If love is like a growing flower
and each new bud an achievement unlocked
then my life is like a drought
with no keys to the the clouds
blooming vines try to help
suggesting new tactics, new clouds
but for the life of me
I could never figure out this rain dance
                            -J.Lajoie

Saturday, January 19, 2013

That's normal

"That's normal"

You are a serpent, strangling my hopes
Speaking in tongues, we revolve around one another.
With my emotional frailty and your unwillingness to fold
We might as well be toxic fumes
You reminded me of some of my favorite books
People look at you differently when you cry reading "Green Eggs and Ham"
I need to start reading new books.

        -J.Lajoie

Thursday, January 17, 2013

Ponder.

I have been thinking a lot about wanting to move...
Not just move to a new home, but some where far... like Ireland or Australia. I know it sounds drastic, but I feel like I would enjoy it there. None the less, I know I couldn't actually live in these far away places. My son's father would have my neck if I took Mikey across the globe with me.

         I do, however, want to travel. Before I get married and settle down. I want to visit Ireland, Scotland, London, and Australia. I am going to put these on my bucket list. And I will visit each of these places. Who knows, one of them could even be my honeymoon vacation after I get married (one can only hope) one day.

                                       I hope I get to do all the things I've wanted to do. I wanted to learn how to play guitar when I was a kid, but my parents aren't musically inclined and couldn't afford lessons... or a guitar. I wanted to learn how to snowboard, but my parents didn't do that stuff... and again couldn't afford to pay for me to snowboard. Among countless other things I have wanted to try. Well, being that I will be 26 on January 30th, I have been learning how to play guitar and today I went snowboarding for the first time ever. I am sore in places I didn't even know could get sore, but I am proud of myself. I have surpassed my parents knowledge of things, and it didn't cost me anything but gas money to get there. The guitar however was $80.00 with a case, I digress... I know that I will never hold my son, or future children back from things. I do realize 26 isn't that old, but these are things are should have learned young. I know I can't blame everything on my parents, but a little help from them at that time in my life would have probably pushed me to work harder when I was a kid. Perhaps if I had these activities to keep myself busy as a kid or teenager, I wouldn't have dropped out of school. Who knows, can't turn back time. I am beyond happy with how my personality turned out, so my parents must have done something right? If I can be selfish about anything, I hope my son gets my personality.




Sunday, January 13, 2013

Bartender, I'll have another.


I've really had it with people lately. My emotions are set to "fuck all".

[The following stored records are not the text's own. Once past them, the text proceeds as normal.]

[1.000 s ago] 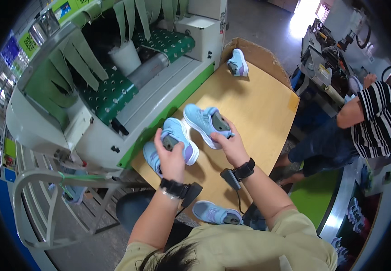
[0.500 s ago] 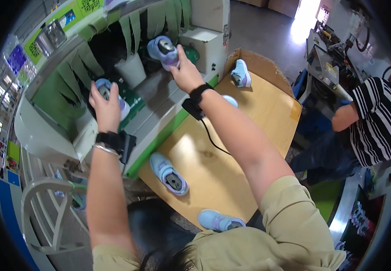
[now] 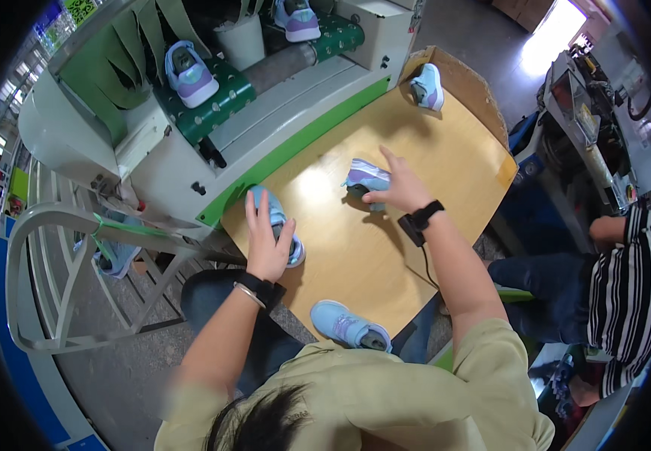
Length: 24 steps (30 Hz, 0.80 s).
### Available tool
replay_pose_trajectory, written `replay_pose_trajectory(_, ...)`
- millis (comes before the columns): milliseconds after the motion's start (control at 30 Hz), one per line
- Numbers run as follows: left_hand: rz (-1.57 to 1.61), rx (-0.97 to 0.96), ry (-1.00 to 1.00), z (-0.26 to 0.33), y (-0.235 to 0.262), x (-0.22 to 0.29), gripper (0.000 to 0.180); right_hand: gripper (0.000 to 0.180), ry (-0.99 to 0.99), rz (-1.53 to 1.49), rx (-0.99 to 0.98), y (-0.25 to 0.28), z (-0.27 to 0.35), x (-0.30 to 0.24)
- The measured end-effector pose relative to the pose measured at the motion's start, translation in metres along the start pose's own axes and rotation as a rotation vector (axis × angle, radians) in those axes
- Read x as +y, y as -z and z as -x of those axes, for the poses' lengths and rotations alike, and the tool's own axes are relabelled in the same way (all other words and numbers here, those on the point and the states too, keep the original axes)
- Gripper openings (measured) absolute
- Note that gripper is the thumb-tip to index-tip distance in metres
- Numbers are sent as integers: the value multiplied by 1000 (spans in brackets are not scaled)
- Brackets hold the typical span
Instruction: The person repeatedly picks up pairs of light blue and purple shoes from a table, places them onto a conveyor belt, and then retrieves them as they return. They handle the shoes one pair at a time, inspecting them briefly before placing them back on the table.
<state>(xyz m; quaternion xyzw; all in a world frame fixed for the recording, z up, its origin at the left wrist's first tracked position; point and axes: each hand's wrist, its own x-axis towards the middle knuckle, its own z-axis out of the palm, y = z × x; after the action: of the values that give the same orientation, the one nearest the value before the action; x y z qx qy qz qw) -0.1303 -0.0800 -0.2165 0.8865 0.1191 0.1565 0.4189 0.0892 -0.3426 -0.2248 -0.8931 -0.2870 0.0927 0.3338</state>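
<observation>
My left hand [image 3: 267, 242] is over a light blue and lilac sneaker [image 3: 276, 209] at the left edge of the wooden tabletop, fingers stretched and apart. The hand covers part of that shoe. My right hand [image 3: 404, 186] has its thumb and fingers spread beside another sneaker [image 3: 365, 176], tipped on its side mid-table; whether they touch cannot be told. Two more such sneakers sit on the machine's green dotted belts, one sneaker [image 3: 190, 75] on the left belt and one sneaker [image 3: 295, 20] on the right.
A sneaker [image 3: 350, 325] lies at the near table edge, another sneaker [image 3: 427, 86] by the cardboard edging [image 3: 466, 89] at the far corner. Green strips [image 3: 126, 56] hang in the machine's opening. On the left stands a metal rack [image 3: 40, 279]. A person in a striped top [image 3: 633, 289] is at right.
Both hands have let go of the two sneakers at the machine, leaving them on the belts. They have come back toward me, down to sneakers on the table. My view has shifted.
</observation>
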Motion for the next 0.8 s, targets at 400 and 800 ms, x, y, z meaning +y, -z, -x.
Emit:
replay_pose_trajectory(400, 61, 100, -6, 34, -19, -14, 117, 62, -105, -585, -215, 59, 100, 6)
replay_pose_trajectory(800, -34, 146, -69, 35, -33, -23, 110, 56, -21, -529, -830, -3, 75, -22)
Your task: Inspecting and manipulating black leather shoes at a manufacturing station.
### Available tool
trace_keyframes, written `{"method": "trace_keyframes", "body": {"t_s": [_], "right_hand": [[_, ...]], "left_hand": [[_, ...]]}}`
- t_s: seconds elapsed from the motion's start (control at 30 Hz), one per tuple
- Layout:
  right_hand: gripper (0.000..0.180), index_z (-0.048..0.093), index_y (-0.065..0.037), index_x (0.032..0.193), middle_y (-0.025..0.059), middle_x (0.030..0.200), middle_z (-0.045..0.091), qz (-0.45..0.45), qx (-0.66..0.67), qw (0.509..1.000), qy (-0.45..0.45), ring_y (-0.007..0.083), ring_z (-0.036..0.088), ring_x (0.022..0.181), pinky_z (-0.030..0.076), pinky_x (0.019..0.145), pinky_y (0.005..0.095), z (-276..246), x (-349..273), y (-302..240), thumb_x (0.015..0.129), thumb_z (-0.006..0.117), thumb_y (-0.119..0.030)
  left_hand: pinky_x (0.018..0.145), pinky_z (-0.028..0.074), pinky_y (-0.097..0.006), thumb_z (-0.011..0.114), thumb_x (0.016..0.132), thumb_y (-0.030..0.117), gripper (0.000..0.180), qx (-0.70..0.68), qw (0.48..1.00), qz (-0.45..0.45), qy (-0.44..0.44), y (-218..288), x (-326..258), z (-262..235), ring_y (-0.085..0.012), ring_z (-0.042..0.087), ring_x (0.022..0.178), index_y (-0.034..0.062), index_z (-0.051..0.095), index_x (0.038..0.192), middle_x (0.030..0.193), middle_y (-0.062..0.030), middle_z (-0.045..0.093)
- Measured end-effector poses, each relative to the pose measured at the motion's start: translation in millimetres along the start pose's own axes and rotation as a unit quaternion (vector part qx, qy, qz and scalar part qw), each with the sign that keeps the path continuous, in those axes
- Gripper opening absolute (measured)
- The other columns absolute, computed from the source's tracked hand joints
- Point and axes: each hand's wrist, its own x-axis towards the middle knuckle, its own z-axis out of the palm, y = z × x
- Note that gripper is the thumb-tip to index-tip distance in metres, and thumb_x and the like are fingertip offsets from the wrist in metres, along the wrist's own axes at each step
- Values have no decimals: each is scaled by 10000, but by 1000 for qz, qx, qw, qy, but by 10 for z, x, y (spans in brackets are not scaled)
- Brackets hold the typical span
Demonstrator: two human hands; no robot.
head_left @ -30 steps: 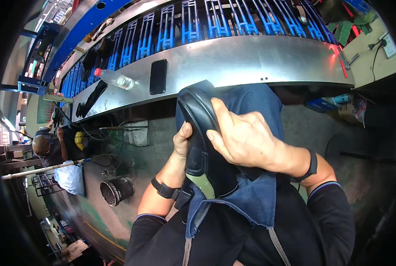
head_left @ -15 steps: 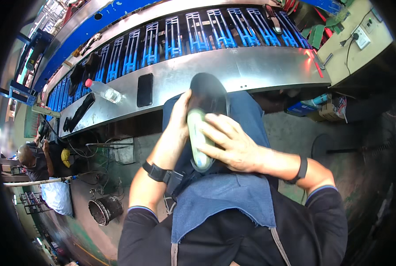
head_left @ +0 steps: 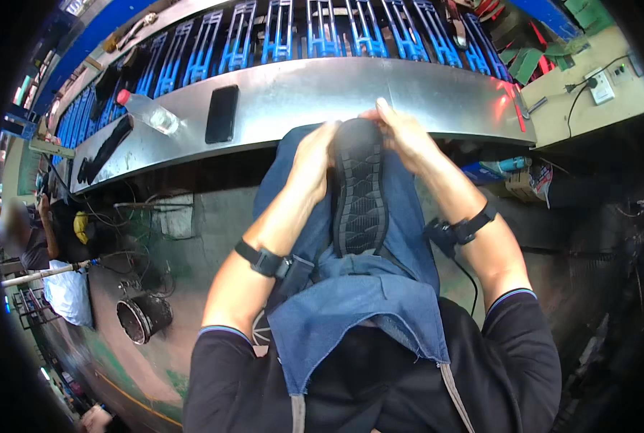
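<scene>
Two bare hands flank a black shoe (head_left: 359,195), which stands sole up over the person's lap, its patterned tread showing and its far end close to the near edge of a metal bench (head_left: 300,94). The left hand (head_left: 313,162) clasps the far part of the shoe's left side, its fingers partly hidden. The right hand (head_left: 406,137) lies at the far right side, partly open, one digit raised; whether it grips cannot be told. On the bench, left of the hands, lie a dark phone (head_left: 222,114) and a clear bottle (head_left: 149,113) with a red cap.
</scene>
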Motion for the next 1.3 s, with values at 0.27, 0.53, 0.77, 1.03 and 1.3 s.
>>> {"method": "trace_keyframes", "body": {"t_s": [0.27, 0.53, 0.77, 1.03, 1.3], "right_hand": [[186, 643, -35, 909, 83, 936, 671, -211, -440, 819, -301, 205, 634, 903, 486, 785, 325, -61, -592, -429, 884, 674, -217], [193, 541, -150, 739, -6, 769, 467, -422, -495, 674, -352, 178, 495, 786, 398, 725, 336, -218, -1084, 287, 735, 699, -260], [346, 608, -94, 895, 50, 905, 547, -431, -391, 754, -304, 236, 532, 841, 437, 736, 363, -244, -286, 82, 746, 785, -352], [369, 539, -16, 1065, 123, 970, 526, -172, -237, 921, -257, 228, 579, 756, 480, 634, 364, -261, 427, -11, 877, 763, -242], [403, 524, -28, 1111, 124, 981, 505, -110, -313, 925, -185, 246, 577, 751, 485, 613, 369, -231, 565, 82, 853, 784, -194]], "left_hand": [[785, 501, -324, 654, 908, 191, 158, 235, 932, -15, -277, 376, -648, -65, -149, 624, 800, 59, 634, 992, 928, -19, 654], [763, 373, -341, 603, 811, 167, 74, 511, 655, 339, -441, 34, -1031, 109, -177, 496, 816, 116, 565, 849, 806, -13, 461], [816, 425, -376, 754, 755, 195, 206, 456, 749, 376, -300, 85, -447, -261, -223, 542, 879, 103, 662, 915, 945, -24, 589], [709, 472, -335, 768, 860, 125, 314, 245, 949, 127, -149, 231, 155, -370, -228, 573, 815, -9, 603, 1091, 962, -122, 604], [722, 497, -366, 756, 847, 105, 310, 366, 918, 67, -137, 317, 398, -336, -278, 592, 864, -13, 592, 1081, 988, -149, 580]]}}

I hate liars with a fiery passion. Don't sit there and tell me you aren't looking for a relationship for a while; that you would like to stay single for at least 6 months. Then 2 weeks later get into a relationship. Really? You could have just told me straight up that you weren't interested in dating me, that all you wanted was to use me for an emotional and sexual head rest. Now you aren't even talking to me. I thought I made it clear that first and foremost we were friends.... but apparently when you get into a relationship you stop talking to your friends. Cute. I'm glad I didn't get into anything serious with such an immature prick, such as yourself. You are the type of guy you warned me about, interesting how the terms "liar and asshole" hit so close to home with you. I am disgusted and  irrefutably all - fucking - set with you. Enjoy your two month relationship.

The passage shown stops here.